4. Delete the Ingress resource.
5. Repeat per application, one at a time.

What to avoid?

Do not place the Gateway in an RTF worker namespace. RTF worker namespaces are managed by the RTF agent. Resources placed there outside of Anypoint Platform can be overwritten or deleted by the agent during application reconciliation. Keep the Gateway and GatewayClass in a separate, agent-unmanaged namespace.

Do not use allowedRoutes.namespaces.from: All in production. This allows any namespace in the cluster to attach routes to your Gateway, including non-RTF workloads. Scope it to RTF worker namespaces using the rtf.mulesoft.com/role: workers label selector.
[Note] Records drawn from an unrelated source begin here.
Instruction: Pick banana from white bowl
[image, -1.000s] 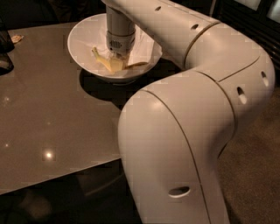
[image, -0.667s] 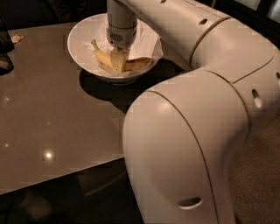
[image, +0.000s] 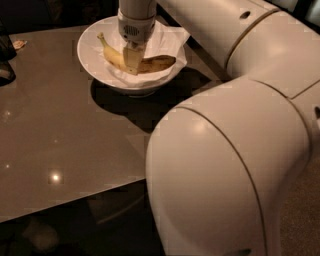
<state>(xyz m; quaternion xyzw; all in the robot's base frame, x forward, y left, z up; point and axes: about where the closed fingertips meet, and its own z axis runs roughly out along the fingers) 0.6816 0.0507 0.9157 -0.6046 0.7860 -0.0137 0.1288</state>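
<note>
- Reaching into the white bowl (image: 92, 62), the gripper (image: 132, 59) sits on the banana (image: 114, 56), mid-length: the grasp step.
- Claw pinching or spread? Cannot tell.
- Next likely needs a firm pinch, then a straight lift.

— Where could anything pass near the white bowl (image: 90, 55)?
— Not from above: the pincer (image: 132, 59) hangs straight down into it, at the middle of the banana (image: 157, 63). A napkin (image: 170, 37) lines the bowl's right side.
— And the bench (image: 60, 125)?
— Open surface left of the bowl and in front of it. Dark things (image: 6, 50) sit at the far left edge. The arm (image: 235, 150) and its bulky white housing block the whole right side.
</note>
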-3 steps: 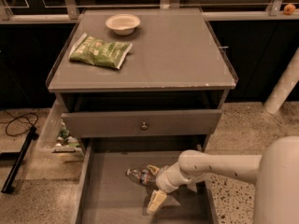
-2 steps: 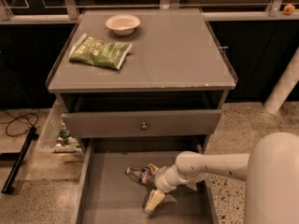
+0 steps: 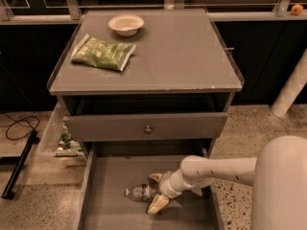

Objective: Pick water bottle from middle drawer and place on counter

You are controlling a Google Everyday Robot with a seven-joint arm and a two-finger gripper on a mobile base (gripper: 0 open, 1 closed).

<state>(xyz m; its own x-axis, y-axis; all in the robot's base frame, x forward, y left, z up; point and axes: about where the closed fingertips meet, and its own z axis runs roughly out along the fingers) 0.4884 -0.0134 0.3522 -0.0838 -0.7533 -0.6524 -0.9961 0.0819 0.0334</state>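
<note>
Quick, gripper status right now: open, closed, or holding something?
The gripper: low in the middle drawer, jaws open either side of the water bottle, nothing held.

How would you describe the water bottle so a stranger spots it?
Find the grey counter, then the open middle drawer below it. On the drawer's floor, beside the gripper, lies the water bottle. It is small, clear plastic, unlike the green snack bag on top.
</note>
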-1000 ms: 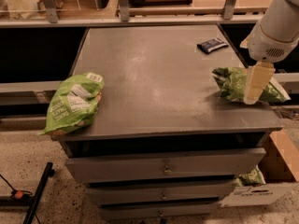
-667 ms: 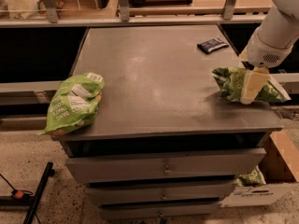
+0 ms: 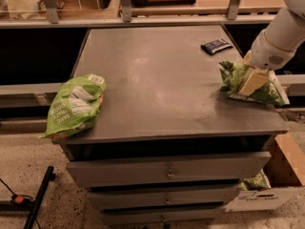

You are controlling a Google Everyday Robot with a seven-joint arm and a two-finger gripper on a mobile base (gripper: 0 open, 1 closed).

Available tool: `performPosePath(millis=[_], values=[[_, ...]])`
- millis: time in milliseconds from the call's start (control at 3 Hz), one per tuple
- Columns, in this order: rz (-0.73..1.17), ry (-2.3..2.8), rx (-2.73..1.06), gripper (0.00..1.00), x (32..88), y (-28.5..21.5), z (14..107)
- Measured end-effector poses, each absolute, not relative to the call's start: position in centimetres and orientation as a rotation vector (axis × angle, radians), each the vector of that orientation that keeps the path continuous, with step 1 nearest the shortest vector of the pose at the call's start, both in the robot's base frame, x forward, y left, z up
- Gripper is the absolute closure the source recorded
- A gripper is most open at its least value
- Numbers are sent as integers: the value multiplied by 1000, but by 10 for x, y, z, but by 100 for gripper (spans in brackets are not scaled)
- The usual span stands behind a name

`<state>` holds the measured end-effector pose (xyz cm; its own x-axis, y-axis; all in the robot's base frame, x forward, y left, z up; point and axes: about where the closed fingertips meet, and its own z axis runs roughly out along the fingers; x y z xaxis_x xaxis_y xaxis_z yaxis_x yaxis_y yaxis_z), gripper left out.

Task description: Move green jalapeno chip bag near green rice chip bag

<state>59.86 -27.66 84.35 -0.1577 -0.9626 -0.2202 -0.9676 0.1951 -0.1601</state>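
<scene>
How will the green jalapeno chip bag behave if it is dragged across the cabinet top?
The green jalapeno chip bag looks wrinkled and thin, so it will probably crumple, not stay stiff. It seems light and may slide easily on the smooth cabinet top. The gripper rests on it near the right edge.

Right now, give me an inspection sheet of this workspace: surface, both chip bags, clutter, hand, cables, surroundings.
Surface: grey cabinet top, mostly bare.
Job's things: green jalapeno chip bag at the right edge; green rice chip bag at the front left corner, overhanging; the two are far apart.
Clutter: small dark packet at the back right.
Hand: hand is down on the green jalapeno chip bag.
Cables: thin cable on the floor, lower left.
Surroundings: drawers below; cardboard box at the right.
</scene>
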Motion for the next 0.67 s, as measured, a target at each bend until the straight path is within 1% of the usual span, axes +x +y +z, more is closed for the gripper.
performPosePath(millis=[333, 667], values=[[56, 2092, -1864, 87, 591, -254, 868], [86, 1956, -1986, 100, 580, -203, 888]])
Do not target port 8082 or 8083 for external traffic. Mule applications on RTF expose their HTTP listener on port 8081. Ports 8082 (HTTPS) and 8083 (management) are used internally by RTF and should not be exposed through the Gateway.

Do not skip ReferenceGrant before testing HTTPRoute status. Without the grant the controller silently marks the route as RefNotPermitted and drops all traffic. Always apply the ReferenceGrant before creating the HTTPRoute.

Do not delete the Nginx Ingress Controller before all HTTPRoutes are verified. Run both controllers in parallel during migration. Confirm each HTTPRoute is Accepted and traffic flows correctly before removing the old Ingress resources and decommissioning the Nginx Ingress Controller.

Do not hardcode the RTF worker namespace name in shared GitOps manifests. The worker namespace is derived from the Anypoint environment ID, which differs between environments. Use a Kustomize overlay or Helm value to parameterise <rtf-worker-namespace> per environment.